Running unpatched software is a major security oversight which could allow attackers to find and exploit vulnerabilities, allowing them to access corporate emails.
What’s more, there’s apparently no two-factor authentication switched on for users, meaning their accounts are vulnerable to password phishing or brute force attacks.
The revelations are somewhat ironic given that the Republican candidate has repeatedly attacked rival Hillary Clinton for being a national security risk over her use of private emails for state business.
Cybersecurity has in fact been a major talking point throughout the campaign, with the US government blaming Russia for a cyber espionage campaign against the Democratic National Committee, and suspicions the Kremlin is also targeting state level election infrastructure.

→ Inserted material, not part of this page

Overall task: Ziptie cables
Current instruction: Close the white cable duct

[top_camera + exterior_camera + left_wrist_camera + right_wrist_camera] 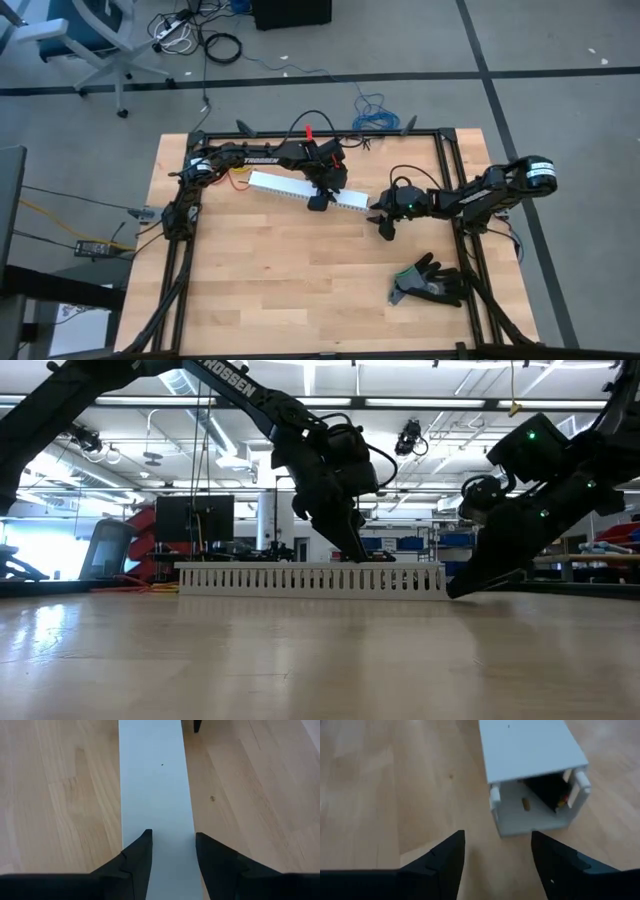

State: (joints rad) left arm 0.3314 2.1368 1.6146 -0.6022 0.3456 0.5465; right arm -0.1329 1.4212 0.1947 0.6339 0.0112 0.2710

However, it’s by no means the first time Trump’s IT set-up has been found wanting in terms of cybersecurity.
Just last month a researcher found 20 intern CVs stored on an insecure Amazon cloud server, allowing anyone who wanted to access them.
Trump Hotels has also been hacked numerous times and the credit card details of customers stolen.
In one incident, payment info-stealing malware was found to have been active for more than a year, between May 2014 and June 2015.
A statement from the former reality TV star’s office had the following:
"The Trump Organization deploys best in class firewall and anti-vulnerability technology with constant 24/7 monitoring. Our infrastructure is vast and leverages multiple platforms which are consistently monitored and upgraded using current cyber security best practices."